Ich wäre froh wenn mir jemand helfen könnte.


----------



## airXgamer (13. Februar 2019)

Grundsätzlich dazu einige Anregungen:
1.) Sollen die Anwendungen aus dem Heimnetz erreichbar sein oder aus dem gesamten Internet? Für ersteres reicht meist ein RaspberryPI oder ein einfacher NAS Server, für letzteres würde ich eine externe Lösung bevorzugen - einfach weil man bei Sicherheitsproblemen nicht direkt ein Loch in die Sicherheit des Heimnetzwerks gerissen wird. 
2.) Die Kosten zur Beschaffung eines kleinen Servers sind nicht hoch, für den Anfang reicht ein altes Notebook mit 4GB RAM, meist reichen auch 2GB RAM. Später kann man immer noch auf passiv PCs zurückgreifen, die bewegen sich im Bereich von 120 Euro aufwärts. Zu beachten bleiben hier die Betriebskosten: dauerhafter Stromverbrauch, viel Zeit(!), was meiner Meinung nach ein wichtiger Punkt ist, gerade wenn das System von außen erreichbar sein soll und im eigenen Heimnetzwerk steht (oder im getrennten VLAN), musst du die Zeit für Systemupdates usw. kalkulieren. Dieser Faktor entfällt beispielsweise bei Webhostingverträgen.

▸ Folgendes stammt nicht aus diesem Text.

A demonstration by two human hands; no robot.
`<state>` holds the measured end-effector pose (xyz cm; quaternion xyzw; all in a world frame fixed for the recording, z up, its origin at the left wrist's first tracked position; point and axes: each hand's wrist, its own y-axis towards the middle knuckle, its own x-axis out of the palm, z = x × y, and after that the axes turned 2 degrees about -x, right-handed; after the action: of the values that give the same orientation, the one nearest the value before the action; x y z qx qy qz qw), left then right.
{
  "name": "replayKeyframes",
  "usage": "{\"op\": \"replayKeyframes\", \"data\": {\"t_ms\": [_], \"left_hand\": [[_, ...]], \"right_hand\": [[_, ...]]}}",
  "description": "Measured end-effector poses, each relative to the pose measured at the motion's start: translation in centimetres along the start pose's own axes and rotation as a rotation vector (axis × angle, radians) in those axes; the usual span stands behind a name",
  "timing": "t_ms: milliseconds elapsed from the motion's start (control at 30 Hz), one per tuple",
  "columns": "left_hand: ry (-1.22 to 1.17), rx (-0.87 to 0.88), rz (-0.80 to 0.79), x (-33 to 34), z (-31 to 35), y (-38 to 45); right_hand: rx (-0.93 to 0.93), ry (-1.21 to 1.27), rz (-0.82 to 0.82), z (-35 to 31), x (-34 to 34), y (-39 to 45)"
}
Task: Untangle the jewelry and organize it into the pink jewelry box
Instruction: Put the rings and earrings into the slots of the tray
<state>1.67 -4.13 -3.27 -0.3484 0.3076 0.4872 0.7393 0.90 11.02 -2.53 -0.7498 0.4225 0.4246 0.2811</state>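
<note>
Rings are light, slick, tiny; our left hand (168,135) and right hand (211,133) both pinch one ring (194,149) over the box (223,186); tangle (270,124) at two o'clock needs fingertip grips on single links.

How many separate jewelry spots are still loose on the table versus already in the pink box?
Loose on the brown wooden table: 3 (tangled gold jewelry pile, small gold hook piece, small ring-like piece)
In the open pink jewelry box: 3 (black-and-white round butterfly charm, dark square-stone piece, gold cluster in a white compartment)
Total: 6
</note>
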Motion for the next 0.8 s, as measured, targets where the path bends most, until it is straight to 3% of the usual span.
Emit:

Was sollen denn für Anwendungen laufen?

EDIT: Noch was zu dem Anbieter: Ich finde es unverantwortlich von diesem Anbieter veraltete Betriebsysteme noch zur Installation zur Verfügung zu stellen. Die Lister der verfügbaren ISO listet mehrere EOL Systeme wie Debian 7 und FreeBSD 9.3.


----------